Seattle’s Holocaust Center works with teachers to curb hatred as anti-Semitic attacks surge

In this June 10, 2009, file photo, the Washington Monument looms over the U.S. Holocaust Memorial Museum in Washington after a James Von Brunn opened fire. Police found anti-Semitic writings justifying the attack in von Brunn’s car. (Charles Dharapak / Associated Press)
By Paige Cornwell Seattle Times

A swastika painted on a school locker used to merit a report to Seattle’s Holocaust Center for Humanity. But amid a spike in anti-Semitic incidents leading up to the worst attack on Jewish Americans in U.S. history last Saturday, people aren’t making as many calls about graffiti anymore.

“The world has changed,” said Dee Simon, the organization’s Baral Family executive director. “You don’t hear about (those incidents) because it’s happening so often.”

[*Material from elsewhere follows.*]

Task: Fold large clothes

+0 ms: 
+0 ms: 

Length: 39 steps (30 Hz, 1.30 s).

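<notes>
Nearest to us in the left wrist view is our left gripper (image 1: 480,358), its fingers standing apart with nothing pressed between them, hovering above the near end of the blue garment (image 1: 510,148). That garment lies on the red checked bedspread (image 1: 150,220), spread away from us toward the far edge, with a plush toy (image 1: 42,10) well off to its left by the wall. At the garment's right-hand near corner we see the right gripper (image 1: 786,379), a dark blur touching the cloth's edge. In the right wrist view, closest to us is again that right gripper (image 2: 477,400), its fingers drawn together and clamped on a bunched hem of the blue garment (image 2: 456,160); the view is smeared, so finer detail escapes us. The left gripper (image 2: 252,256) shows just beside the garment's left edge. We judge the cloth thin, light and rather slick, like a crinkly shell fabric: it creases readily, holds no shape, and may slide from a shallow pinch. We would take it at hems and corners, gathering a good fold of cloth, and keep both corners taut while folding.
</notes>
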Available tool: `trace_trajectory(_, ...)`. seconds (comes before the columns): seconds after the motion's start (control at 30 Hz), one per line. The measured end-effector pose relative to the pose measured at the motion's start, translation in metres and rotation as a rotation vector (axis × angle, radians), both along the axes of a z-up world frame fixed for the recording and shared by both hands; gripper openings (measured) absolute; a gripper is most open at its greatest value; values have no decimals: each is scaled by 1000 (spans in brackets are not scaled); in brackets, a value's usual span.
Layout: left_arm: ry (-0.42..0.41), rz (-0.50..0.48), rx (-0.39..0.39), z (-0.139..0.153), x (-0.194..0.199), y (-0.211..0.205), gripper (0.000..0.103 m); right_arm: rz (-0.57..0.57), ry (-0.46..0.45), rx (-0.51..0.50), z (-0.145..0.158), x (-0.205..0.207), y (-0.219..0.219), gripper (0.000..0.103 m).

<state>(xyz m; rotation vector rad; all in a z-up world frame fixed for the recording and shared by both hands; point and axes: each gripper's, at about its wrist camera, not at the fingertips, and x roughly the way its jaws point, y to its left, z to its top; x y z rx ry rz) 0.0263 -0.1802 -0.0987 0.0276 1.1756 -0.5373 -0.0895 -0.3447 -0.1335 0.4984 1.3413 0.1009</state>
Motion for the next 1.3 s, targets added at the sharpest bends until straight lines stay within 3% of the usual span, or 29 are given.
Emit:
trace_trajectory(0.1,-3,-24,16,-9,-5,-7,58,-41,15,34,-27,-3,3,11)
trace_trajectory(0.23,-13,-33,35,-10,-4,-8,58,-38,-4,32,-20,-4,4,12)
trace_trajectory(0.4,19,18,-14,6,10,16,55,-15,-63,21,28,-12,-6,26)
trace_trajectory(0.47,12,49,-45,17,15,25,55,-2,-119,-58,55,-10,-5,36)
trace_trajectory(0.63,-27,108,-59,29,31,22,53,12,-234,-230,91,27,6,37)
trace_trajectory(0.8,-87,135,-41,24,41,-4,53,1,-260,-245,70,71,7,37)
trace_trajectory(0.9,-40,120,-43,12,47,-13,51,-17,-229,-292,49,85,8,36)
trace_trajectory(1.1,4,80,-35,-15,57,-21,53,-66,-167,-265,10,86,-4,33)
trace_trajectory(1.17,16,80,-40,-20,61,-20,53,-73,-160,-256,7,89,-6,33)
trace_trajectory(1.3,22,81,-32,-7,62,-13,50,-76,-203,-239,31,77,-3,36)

Simon spoke by phone from the center’s downtown Seattle office on Monday, two days after a gunman opened fire at a Pittsburgh synagogue, killing 11 worshippers. The center has been inundated with calls from people throughout the region’s Jewish community offering sympathy and support, she said. The group will take part in Monday evening’s candlelight vigil at Temple De Hirsch Sinai on Capitol Hill.

News of the shooting brought back nightmarish memories for several employees, said Simon. Twelve years ago, the center was renting space in the same building as the Jewish Federation of Greater Seattle when a gunman barged into their offices, killing one woman and wounding six others. Those employees still have a great deal of anxiety and fear, Simon said.

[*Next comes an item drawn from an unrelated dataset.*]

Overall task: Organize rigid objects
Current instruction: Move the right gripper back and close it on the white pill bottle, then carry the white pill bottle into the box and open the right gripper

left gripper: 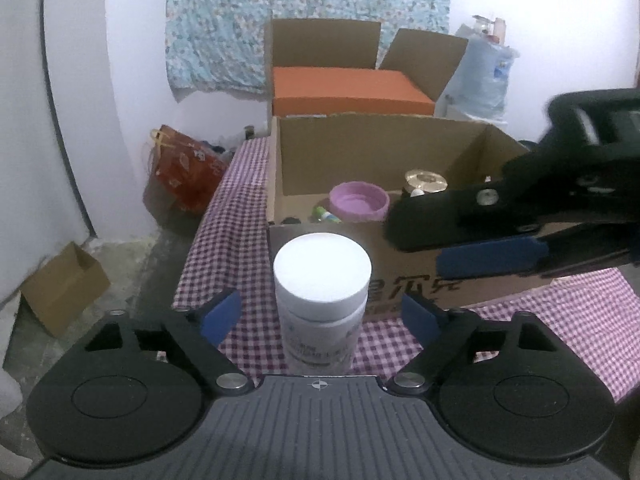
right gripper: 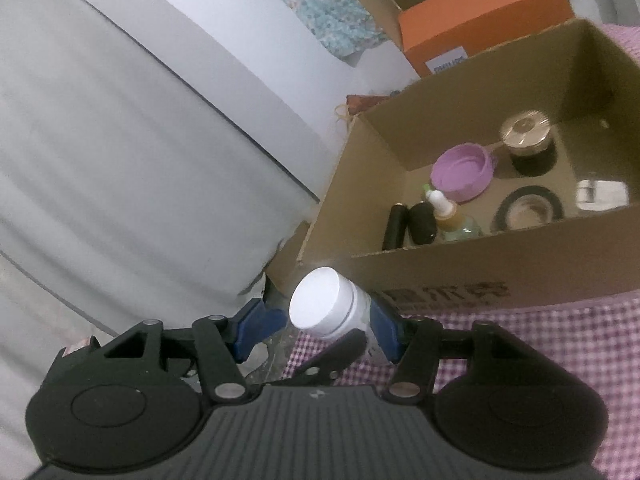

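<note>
While the white jar stands upright on the checked counter at the lower centre of my left view, my left gripper straddles it with jaws released, a blue pad off each side and neither touching. My right gripper, seen in its own view at lower centre, also brackets the jar; its right pad seems to lie against the jar, but the left one stands apart, so I cannot tell whether it grips.

I judge the step in hand to be picking up this jar to put it away. Next, one pair of jaws must close squarely on the body below the lid, lift it clear of the near wall, and lower it into a free spot.

To the right and above, the cardboard box stands open just behind the jar. Inside, left to right in my right view: two dark tubes, a dropper bottle, a purple bowl, a black ring, a gold-lidded jar, a small white item. Behind, another carton holds an orange box.
</note>
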`<state>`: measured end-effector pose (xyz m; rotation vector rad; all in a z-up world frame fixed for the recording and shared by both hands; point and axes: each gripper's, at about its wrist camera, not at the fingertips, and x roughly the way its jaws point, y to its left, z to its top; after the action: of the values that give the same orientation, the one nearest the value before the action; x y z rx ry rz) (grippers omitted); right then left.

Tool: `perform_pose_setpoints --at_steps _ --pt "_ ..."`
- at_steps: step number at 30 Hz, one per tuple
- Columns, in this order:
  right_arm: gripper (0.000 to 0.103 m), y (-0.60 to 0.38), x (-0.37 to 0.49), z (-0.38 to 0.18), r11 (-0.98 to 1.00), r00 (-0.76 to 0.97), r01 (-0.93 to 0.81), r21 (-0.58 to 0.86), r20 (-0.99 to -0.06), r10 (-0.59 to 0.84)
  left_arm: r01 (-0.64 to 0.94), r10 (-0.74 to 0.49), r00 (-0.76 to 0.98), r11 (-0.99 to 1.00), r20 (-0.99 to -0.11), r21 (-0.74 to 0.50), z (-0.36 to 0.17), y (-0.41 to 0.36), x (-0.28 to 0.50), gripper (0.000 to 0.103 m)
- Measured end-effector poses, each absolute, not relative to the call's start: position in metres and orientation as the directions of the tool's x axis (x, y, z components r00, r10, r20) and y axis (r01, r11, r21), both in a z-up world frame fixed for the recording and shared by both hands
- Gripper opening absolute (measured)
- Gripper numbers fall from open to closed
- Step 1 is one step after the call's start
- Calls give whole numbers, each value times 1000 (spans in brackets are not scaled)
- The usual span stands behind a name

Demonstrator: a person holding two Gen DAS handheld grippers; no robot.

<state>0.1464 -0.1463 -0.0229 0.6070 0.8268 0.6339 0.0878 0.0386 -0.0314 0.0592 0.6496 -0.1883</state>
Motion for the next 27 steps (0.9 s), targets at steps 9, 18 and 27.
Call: perform_pose_setpoints --at_steps 9,18,27 --pt "53 -128 171 -41 643 491 -243 727 -479 728 193 -144 765 981 -628 11 -40 34 100 61" --pt "35 -125 176 -47 645 482 -226 730 -492 726 190 -148 760 982 -633 -2 -38 34 97 53" --pt "34 -132 161 -40 643 483 -229 731 -488 727 206 -150 763 978 -628 17 -28 28 79 53"
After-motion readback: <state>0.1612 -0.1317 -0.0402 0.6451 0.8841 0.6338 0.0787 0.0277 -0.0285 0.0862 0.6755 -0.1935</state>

Anti-Semitic incidents surged 57 percent in 2017 from a year earlier to almost 2000 across the U.S., according to the Anti-Defamation League (ADL). That’s the highest number since the New York-based nonprofit rights group started keeping records in 1979. In Washington, those attacks rose almost sevenfold last year to 20, the data shows.

The incidents were grouped into three categories: harassment, vandalism and assault. They included the desecration of cemeteries in Indiana, Missouri, Pennsylvania, New York, Connecticut and Massachusetts.

Among the report’s most disturbing findings is the near doubling of reported incidents occurring in K-12 schools and university campuses. Although public areas, such as parks and streets, are where those incidents usually took, they have been surpassed by K-12 schools, it said. Although heightened sensitivity to bullying probably helped increase the number of reported incidents, it’s likely that Jewish students aren’t reporting all of the attacks against them because of the nature of schoolyard bullying, ADL said.

In the wake of the Pittsburgh shooting, the Holocaust Center is boosting efforts with Seattle-area teachers to address anti-Semitism and hate in their classrooms, Simon said. It’s important for the community to fight seemingly small acts of prejudice such as swastika markings because they can lead to discrimination, violence and ultimately murder, she added.

“Unless we talk about it and have these conversations, we risk hate becoming normalized,” Simon said. “It’s our responsibility to have these conversations among ourselves and our children, and ensure that this is always shocking. This is always an affront to humanity.”